Bir destandır Çanakkale

Gelibolu Yarımadası'nda 99 yıl önce yaşanan, tarihin en önemli çarpışmalarından biri olan Çanakkale Savaşları'nda Türk askeri destan yazdı.

Bir destandır Çanakkale

Daracık bir kara parçasında, Gelibolu Yarımadası'nda 99 yıl önce yaşanan, tarihin en önemli çarpışmalarından biri olan Çanakkale Savaşları'nda Türk askerinin yokluk ve zorluklar içinde gösterdiği başarı, tüm dünyanın takdirini kazandı.

İngiltere, Fransa, Avustralya ve Yeni Zelanda gibi ülkelerden gelen, kendisinden silah ve mühimmat olarak kat kat üstün düşmana karşı vatan savunması için Çanakkale'ye koşan Türk askeri toprak kaplardan, İngiliz askerleri ise emaye kaplı bardaklardan su ve çay içti. Yarımadanın zorlu coğrafyasında ayağındaki çarıklarla düşmana "dur" diyen Mehmetçiğin aksine İngilizler, Fransızlar ve Anzaklar, botlarıyla savaştı.

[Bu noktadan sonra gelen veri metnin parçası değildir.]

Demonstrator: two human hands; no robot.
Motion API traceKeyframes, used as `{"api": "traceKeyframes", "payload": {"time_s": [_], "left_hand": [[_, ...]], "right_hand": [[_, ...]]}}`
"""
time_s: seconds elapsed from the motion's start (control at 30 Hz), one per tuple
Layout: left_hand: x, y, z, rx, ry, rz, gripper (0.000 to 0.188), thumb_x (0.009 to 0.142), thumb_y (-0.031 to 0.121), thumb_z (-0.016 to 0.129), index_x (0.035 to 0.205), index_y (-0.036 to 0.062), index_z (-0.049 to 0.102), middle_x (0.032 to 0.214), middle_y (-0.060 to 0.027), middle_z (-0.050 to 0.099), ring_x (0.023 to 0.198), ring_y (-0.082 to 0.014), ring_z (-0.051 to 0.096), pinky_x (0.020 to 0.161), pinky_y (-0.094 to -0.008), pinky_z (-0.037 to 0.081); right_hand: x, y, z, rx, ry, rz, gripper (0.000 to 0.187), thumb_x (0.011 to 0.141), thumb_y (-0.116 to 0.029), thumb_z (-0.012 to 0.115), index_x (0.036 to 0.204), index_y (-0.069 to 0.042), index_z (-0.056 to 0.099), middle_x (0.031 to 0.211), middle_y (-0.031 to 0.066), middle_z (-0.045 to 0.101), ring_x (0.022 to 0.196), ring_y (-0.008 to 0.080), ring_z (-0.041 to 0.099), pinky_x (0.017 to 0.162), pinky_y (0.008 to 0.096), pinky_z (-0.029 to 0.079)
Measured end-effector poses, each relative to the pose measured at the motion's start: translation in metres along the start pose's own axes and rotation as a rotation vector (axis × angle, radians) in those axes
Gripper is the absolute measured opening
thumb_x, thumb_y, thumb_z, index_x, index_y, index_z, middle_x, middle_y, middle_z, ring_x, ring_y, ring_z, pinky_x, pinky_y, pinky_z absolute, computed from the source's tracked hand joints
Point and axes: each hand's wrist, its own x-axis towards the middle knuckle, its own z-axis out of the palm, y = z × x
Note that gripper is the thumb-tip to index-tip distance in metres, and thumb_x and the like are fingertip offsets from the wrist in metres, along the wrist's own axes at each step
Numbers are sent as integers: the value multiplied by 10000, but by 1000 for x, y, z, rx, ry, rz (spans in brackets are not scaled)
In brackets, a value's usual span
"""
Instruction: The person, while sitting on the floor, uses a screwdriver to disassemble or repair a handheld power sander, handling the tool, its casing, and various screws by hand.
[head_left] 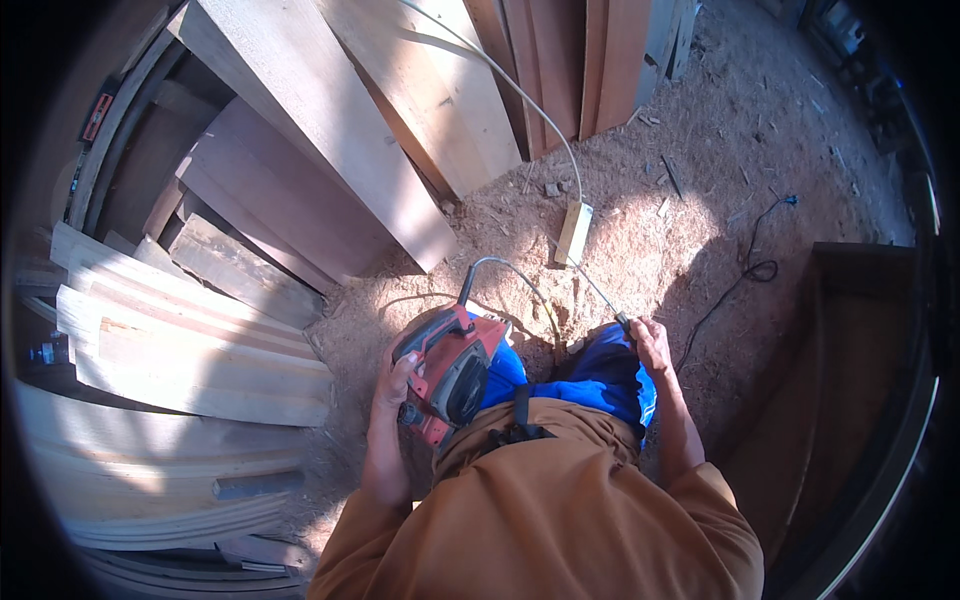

Türk askerlerinin yanı sıra İngiliz, Fransız ve Anzak kuvvetlerinin Çanakkale Savaşları'nda kullandığı yaşamsal malzemeleri yurt içi ve dışından toplayıp kendisine ait Çanakkale 1915 Seddülbahir Özel Müzesi'nde sergileyen yerel tarih araştırmacısı Ahmet Uslu, AA muhabirine yaptığı açıklamada, uzun yıllardır savaşların yaşandığı bölgede hayatını sürdürdüğünü söyledi.

Savaşların üzerinden 99 yıl geçmiş olmasına rağmen hala savaşlara ait malzemelerin gün yüzüne çıkmaya devam ettiğini aktaran Uslu, "Çıkan malzemelerin menşesine baktığımız zaman bir Osmanlı malzemesi göremiyoruz. Bu malzemelerin yüzde 90'ı ya İngiliz ya da Fransızlara ait. O zaman şunu anlıyoruz ki bunların malzemeleri kaliteli ve bugünlere kadar ulaşmış" dedi.

"Medeniyeti bizden 60 yıl önce olan bir orduya karşı savaşmışız"

Uslu, İngiliz askerlerinin kullandığı demirli potinlere çok rahat rastlanırken kahraman Türk askerlerinin çarıklarını görme imkanının biraz düşük olduğunu vurguladı. Müzesindeki eserlere değinen Uslu, şöyle konuştu:

"İngiliz askerleri, koleksiyonuma kazandırdığım, üzerinde 1911 tarihi ile İngiltere Kralı 5. George ve eşi Kraliçe Mary'nin resimlerinin yer aldığı emaye kaplı bardakla çayını, suyunu yudumlarken Türk askeri toprak bardaktan içmekte. Emaye, Türkiye'ye 1960'lı yıllarda geldi. Demek ki Çanakkale'de, medeniyeti bizden 60 yıl önce olan bir orduya karşı savaşmışız. Karşımızdaki ordunun toplarının gücüne, gemilerinin hızına, uçaklarının gökyüzünde dolaşmasına rağmen Türk askeri Çanakkale'de kahramanlığını konuşturmuş, iman dolu göğüsüyle elindeki malzemeyle Çanakkale'yi geçilmez kılmıştır."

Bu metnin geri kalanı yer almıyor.